Long-Term Outcome of Trans-Sphenoidal Surgery for Cushing’s Disease in Indian Patients

Presentation Number: SAT 417
Date of Presentation: April 1st, 2017

Samir Hardevsingh Saini*1, Jaya Bhanu Kanwar1, Subhash B Yadav2, Shruti Gupta1, Sanjay Behari1 and Eesh Bhatia1
1Sanjay Gandhi Postgraduate Institute of Medical Sciences, Lucknow, India, 2Sanjay Gandhi Postgraduate Institute of Medical Sciences

Abstract

Abstract: The results of trans-sphenoidal surgery (TSS) in Cushing’s disease (CD) vary widely depending upon patient characteristics as well as surgical experience.

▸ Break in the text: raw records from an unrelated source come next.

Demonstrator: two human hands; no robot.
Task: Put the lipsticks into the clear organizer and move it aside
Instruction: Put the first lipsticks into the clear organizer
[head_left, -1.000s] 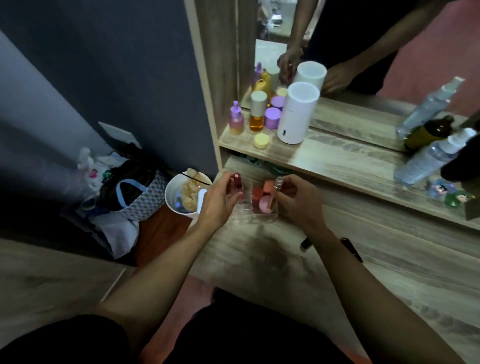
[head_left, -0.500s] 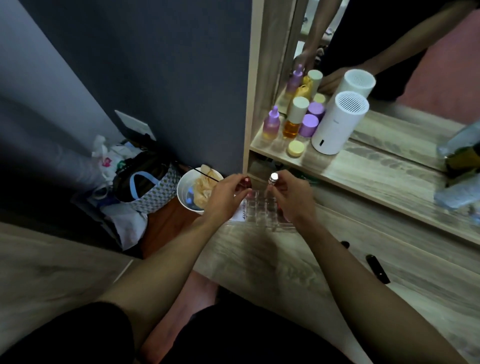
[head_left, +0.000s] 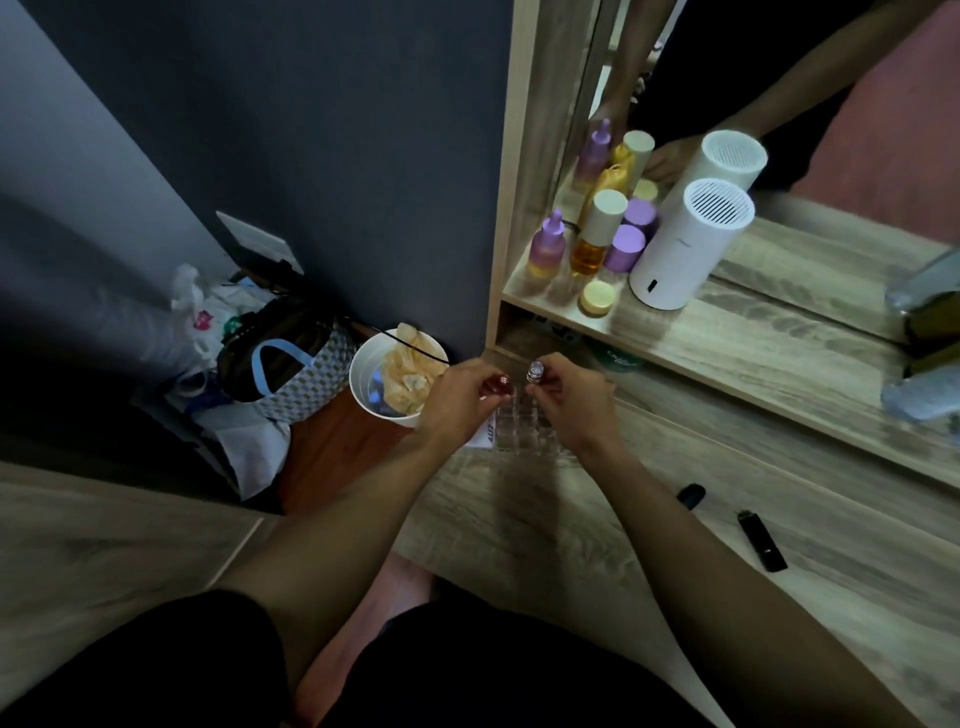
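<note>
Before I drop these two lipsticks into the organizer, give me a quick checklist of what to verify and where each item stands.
1. Left hand grips the dark red lipstick: ok.
2. Right hand grips the silver-capped lipstick: ok.
3. Both lipsticks sit above the clear organizer: ok.
4. Slots underneath are free: cannot tell, the clear plastic is dim and partly hidden by the hands.
5. All lipsticks gathered: not ok, two black tubes lie on the desk to the right.
6. White cup stands close by at the left: mind it when sliding the organizer aside.
</note>
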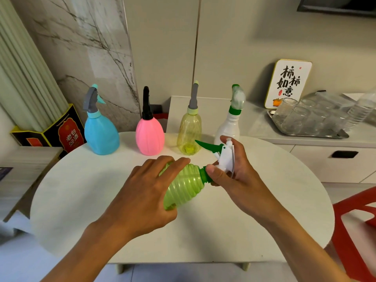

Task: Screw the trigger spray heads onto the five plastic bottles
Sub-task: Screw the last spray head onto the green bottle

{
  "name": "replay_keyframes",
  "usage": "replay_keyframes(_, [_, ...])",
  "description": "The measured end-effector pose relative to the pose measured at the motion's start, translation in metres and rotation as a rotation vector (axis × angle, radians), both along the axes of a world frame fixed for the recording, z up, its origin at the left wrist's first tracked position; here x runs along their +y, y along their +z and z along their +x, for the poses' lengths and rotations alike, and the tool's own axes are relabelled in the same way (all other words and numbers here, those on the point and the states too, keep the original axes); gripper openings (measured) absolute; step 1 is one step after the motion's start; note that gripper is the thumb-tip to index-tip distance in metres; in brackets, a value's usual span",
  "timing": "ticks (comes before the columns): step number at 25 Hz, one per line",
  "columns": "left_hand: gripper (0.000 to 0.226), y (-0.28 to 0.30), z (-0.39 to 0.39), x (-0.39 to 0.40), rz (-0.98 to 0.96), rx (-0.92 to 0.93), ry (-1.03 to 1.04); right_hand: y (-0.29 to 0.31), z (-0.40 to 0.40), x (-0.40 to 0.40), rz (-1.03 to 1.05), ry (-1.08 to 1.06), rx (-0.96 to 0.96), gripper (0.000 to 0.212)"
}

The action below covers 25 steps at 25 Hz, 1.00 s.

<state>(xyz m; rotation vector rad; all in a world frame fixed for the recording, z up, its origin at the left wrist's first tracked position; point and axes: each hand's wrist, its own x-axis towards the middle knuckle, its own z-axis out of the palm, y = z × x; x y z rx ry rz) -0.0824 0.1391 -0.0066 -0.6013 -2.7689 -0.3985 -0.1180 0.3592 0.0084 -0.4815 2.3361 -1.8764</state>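
Green bottle (184, 186), tilted above the table (81, 200), is gripped by the left hand (146, 192); the right hand (230, 174) pinches the spray head (225, 157) collar. Keeping threads square should prevent cross-threading.

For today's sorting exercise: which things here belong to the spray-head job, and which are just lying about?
Job: green bottle, white spray head, blue bottle, pink bottle, yellow bottle, white bottle.
Lying about: glasses tray, sign, red chair, box.
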Motion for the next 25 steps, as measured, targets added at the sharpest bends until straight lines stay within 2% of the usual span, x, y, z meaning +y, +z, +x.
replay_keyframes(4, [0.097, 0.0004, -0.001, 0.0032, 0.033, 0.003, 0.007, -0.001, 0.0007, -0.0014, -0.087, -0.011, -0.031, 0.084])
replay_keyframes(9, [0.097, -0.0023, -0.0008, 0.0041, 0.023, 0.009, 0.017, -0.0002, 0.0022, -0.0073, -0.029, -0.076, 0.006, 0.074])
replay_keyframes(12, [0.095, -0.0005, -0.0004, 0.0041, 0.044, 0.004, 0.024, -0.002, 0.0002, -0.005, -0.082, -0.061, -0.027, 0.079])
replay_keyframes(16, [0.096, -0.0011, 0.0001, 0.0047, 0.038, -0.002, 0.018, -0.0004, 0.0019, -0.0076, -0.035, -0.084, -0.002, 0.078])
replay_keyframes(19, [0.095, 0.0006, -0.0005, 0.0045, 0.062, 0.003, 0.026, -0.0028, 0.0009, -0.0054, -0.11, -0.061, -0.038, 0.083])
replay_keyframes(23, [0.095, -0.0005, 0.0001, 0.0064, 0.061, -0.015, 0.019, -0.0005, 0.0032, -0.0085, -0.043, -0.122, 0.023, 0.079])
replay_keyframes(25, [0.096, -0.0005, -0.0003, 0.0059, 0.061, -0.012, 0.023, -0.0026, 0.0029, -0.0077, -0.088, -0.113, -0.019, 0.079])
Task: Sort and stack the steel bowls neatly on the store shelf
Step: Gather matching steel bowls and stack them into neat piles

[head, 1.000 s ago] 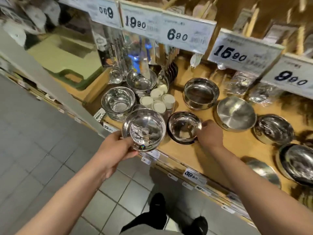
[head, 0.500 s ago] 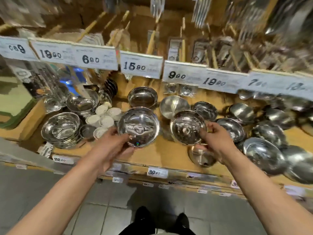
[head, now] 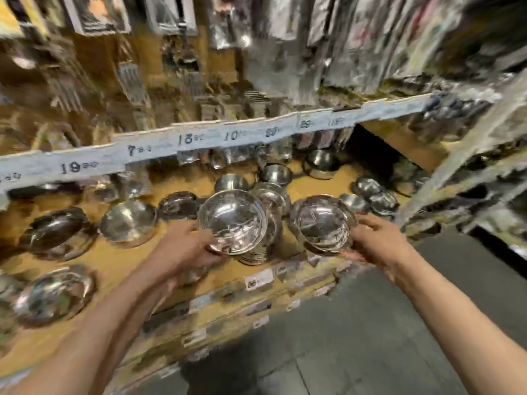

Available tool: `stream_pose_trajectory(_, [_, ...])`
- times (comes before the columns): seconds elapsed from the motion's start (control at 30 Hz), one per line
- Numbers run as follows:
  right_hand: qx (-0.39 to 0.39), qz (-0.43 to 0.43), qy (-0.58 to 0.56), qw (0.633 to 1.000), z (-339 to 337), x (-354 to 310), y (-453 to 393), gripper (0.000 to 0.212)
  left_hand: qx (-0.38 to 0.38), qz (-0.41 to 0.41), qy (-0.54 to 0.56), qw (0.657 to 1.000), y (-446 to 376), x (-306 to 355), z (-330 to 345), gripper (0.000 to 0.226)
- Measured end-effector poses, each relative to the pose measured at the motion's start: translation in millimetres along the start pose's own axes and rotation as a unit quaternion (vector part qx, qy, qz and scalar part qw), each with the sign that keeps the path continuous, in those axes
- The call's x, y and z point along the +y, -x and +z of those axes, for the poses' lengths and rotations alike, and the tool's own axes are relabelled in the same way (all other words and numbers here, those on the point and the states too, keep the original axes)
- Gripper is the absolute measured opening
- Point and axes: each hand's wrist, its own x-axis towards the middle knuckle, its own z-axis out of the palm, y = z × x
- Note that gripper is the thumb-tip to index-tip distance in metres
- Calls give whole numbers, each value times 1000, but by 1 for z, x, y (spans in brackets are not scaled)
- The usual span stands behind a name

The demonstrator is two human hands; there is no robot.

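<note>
My left hand (head: 182, 249) grips a steel bowl (head: 232, 222) by its near rim and holds it tilted above the wooden shelf (head: 119, 258). My right hand (head: 373, 246) grips a second steel bowl (head: 323, 223) by its right rim, level with the first. Both bowls hang over the shelf's front part. Just behind and under them stands a stack of steel bowls (head: 268, 212). The picture is blurred by motion.
Several loose steel bowls lie over the shelf: large ones at the left (head: 54, 232) and front left (head: 54, 295), smaller ones at the right (head: 370, 192). A strip of price tags (head: 188, 138) runs above. Packaged utensils hang higher up. Grey floor tiles (head: 370, 337) lie below.
The view has swung right along the shelf. Both hands have carried their bowls rightward with it, and other bowls are now in view.
</note>
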Motion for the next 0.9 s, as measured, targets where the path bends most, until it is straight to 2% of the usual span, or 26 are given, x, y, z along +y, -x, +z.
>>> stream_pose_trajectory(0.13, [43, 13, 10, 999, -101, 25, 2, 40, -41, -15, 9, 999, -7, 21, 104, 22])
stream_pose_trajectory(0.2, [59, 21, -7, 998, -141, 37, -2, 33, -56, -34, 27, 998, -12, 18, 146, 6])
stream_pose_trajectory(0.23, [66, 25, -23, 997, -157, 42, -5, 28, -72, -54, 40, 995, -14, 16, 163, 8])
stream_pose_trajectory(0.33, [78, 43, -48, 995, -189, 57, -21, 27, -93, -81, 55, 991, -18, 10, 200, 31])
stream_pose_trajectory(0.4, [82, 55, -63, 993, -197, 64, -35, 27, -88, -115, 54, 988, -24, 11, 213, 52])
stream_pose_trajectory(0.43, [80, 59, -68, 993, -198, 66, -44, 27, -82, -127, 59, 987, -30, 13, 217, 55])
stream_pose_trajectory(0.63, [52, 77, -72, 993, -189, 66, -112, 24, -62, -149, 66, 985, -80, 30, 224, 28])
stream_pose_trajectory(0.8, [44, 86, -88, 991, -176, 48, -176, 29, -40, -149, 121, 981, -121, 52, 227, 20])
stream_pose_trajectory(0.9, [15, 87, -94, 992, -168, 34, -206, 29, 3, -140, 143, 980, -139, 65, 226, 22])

Patients in low-middle income countries such as India are often referred late for surgery which may affect outcome. We studied remission rates and endocrine deficiencies after TSS in patients with CD presenting to an academic centre in India. Sixty consecutive patients (45 females, median age 24.5 years) who underwent TSS between January 2000-2015 were studied. The median (range) duration of follow-up was 40 (3-138) months. Initial and long-term remission and relapse rates and pituitary hypofunction post-TSS were evaluated. Eighteen (30%) patients harboured macroadenomas. Twenty-eight (47%) patients achieved remission in the immediate post-operative period (8 AM serum cortisol <140 nmol/l). However, remission rate was higher at 6 months (72%). At 1 year 70% of patients and at final follow-up [median 40 (range 3–138) months], 58% of patients were in remission. No pre- or post-surgical variables were consistently associated with remission except for the immediate post-operative 8 AM serum cortisol. Seven (18%) patients relapsed during follow-up, including 5 patients who had serum cortisol <140 nmol/l immediately after surgery. Mortality occurred in 5 (8%) of patients, all with persistent disease or relapse. Twelve (25%) patients newly developed hypothyroidism and 1 (1.6%) patient developed amenorrhoea after TSS. Thus, remission rate at six months was higher than immediately after TSS. A significant proportion of patients relapsed, thus necessitating life-long follow-up. New-onset hypothyroidism was frequent after TSS.